It's less than $100,000, and it came out of the Department of Finance.
Mr. Ostashek: I just didn't catch where it came from.
Hon. Mr. McDonald: Out of the Department of Finance.
Mr. Ostashek:Is there a similar venture capital fund in the Northwest Territories?
Hon. Mr. McDonald: I'm sorry, Mr. Chair, I don't have my Finance material here. I would have to check. There are about 30 of these funds across the country. There is a table or a chart in the business plan, which lists every single Fireweed Fund, its progress, the day it was created - they tended to have been started in the late 1980s and early 1990s - and their progress, and who provided equity to the fund and how much. It is fairly comprehensively laid out. I will make sure that the member has a copy of the feasibility study, which contains all that information, and he can see where others are and who has contributed to them. He will note that the federal government has contributed to them in the past. Consequently, we would expect that they may be amenable to doing it again.
But, it was a concept initiated in the Yukon at the tax round table. At that time, the Chamber of Commerce and the Federation of Labour put it forward. It was recommended to the government, and we followed through.
Mr. Ostashek: Mr. Chair, I believe we already have a copy of the feasibility study. I don't have it here. My reason for asking if the Northwest Territories had one is because I thought if they did have one, being a small jurisdiction like the Yukon, there may be some resistance by the federal government to contributing $15 million to a fund here, as they did in the provinces where there are millions of people, whereas we have only 30,000 people here. That may raise some eyebrows in Ottawa. I don't know if it will or not, and I wish him every success. I was just more curious to know if there was one in the Northwest Territories and how much they were funded by the federal government, in order to make a stronger argument for the fund here.

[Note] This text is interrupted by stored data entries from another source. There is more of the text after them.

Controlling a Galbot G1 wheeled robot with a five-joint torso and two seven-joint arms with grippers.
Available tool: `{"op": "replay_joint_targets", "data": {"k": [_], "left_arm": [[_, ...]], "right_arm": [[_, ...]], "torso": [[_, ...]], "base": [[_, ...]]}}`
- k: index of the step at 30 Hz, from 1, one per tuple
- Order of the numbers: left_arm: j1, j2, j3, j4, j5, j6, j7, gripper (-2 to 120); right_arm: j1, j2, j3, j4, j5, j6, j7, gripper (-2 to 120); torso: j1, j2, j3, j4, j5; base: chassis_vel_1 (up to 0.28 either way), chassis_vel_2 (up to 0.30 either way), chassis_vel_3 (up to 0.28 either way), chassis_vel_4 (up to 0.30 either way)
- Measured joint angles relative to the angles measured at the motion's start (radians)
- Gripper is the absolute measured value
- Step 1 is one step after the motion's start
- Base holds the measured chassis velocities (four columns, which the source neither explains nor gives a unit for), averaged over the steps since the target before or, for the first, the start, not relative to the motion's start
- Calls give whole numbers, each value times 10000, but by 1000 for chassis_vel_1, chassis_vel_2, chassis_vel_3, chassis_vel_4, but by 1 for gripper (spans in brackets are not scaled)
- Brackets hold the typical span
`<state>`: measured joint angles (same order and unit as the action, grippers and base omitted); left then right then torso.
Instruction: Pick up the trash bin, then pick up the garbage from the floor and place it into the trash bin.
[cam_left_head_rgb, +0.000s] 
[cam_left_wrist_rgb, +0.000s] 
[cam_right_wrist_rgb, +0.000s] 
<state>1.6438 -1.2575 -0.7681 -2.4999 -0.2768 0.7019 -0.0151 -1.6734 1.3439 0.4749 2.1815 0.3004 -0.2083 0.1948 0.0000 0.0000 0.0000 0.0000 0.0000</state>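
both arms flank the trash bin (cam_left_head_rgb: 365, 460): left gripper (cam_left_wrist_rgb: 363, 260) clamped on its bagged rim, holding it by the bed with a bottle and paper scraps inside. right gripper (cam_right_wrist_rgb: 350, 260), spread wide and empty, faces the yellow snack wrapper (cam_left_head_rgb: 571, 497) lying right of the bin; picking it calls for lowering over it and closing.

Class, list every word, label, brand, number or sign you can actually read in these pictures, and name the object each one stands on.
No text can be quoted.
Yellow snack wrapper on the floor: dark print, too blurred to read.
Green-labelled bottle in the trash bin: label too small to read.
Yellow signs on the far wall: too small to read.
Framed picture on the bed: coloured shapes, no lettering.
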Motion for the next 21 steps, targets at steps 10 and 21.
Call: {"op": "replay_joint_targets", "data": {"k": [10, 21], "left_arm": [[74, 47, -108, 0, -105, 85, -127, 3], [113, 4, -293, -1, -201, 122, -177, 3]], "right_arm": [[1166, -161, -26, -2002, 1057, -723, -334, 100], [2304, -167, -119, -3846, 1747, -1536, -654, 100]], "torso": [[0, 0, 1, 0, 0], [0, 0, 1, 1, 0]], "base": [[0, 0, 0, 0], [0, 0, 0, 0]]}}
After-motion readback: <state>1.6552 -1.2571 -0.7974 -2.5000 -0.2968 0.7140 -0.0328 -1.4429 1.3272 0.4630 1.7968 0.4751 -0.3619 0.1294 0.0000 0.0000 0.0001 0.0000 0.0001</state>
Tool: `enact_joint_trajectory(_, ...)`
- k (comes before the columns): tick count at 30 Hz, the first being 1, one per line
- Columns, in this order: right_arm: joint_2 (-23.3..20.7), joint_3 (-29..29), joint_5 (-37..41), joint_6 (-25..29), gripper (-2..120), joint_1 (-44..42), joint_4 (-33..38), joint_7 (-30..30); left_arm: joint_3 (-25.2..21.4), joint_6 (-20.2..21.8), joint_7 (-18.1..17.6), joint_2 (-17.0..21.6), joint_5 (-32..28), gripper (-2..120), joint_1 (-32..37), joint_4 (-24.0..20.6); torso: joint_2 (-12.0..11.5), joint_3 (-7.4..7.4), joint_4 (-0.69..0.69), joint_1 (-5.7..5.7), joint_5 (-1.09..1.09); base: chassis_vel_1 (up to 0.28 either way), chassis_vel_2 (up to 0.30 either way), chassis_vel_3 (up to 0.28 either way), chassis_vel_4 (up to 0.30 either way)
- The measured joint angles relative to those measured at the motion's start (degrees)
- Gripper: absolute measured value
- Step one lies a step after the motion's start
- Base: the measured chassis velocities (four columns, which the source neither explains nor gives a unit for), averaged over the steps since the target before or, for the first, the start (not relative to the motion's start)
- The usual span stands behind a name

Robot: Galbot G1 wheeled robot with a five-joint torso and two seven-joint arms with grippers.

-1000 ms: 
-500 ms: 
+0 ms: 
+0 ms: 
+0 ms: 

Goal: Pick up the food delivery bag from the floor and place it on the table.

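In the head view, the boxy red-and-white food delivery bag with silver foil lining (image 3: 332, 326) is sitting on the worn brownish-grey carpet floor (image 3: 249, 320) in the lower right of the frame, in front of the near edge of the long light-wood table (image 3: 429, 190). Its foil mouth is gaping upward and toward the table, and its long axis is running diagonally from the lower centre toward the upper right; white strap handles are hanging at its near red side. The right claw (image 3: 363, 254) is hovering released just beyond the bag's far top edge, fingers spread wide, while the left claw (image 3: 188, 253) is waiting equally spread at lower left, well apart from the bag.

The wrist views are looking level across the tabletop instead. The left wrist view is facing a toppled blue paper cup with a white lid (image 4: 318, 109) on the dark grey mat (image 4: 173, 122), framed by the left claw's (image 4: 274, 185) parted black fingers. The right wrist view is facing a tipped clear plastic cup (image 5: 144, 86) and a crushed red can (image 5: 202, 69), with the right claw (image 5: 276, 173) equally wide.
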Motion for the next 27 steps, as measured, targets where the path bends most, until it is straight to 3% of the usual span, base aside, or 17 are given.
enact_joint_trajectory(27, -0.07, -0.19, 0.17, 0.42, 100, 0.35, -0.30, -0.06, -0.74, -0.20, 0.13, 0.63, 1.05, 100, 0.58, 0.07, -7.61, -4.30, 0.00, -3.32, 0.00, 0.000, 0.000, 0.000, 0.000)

Where does the territorial government sit on this now? I don't like to be pessimistic, but supposing that the federal government says no, or that it will only contribute $5 million if the territorial government contributes $5 million. What is the sentiment of the territorial government on it at this point?
Hon. Mr. McDonald: Well, that's a tall order for us, Mr. Chair, to be matching a contribution from the federal government. We have to think about it. It's hypothetical, obviously. I expect it to survive, but $5 million is also an awful lot of money for the Yukon to take on as risk capital.
Our position right now is that we expect that the federal government should consider this a real opportunity to provide for a real boost, a real shot in the arm to northern economic activity. Access to capital has been consistently raised as a source of concern for businesses. We have tried a number of things in the past to inject capital into higher risk ventures - I don't know how many access-to-capital forum in this territory, often sponsored by the Yukon government, and sometimes by the Federal Business Development Bank or its recent incarnation. In every case, people are concerned about a lack of access to venture capital, which is, in fact, hard to get.
So, I would hope that the federal government would see its way clear to providing the base funding. I certainly wouldn't want to send them any signals here tonight that they've got a backstop by the territorial government. I think it would be a wonderful gesture on their part to northern economic development to fund a project like this, which clearly has such broad community support. There has been lots of experience for these corporations elsewhere in the country, and, for the most part, they've been working.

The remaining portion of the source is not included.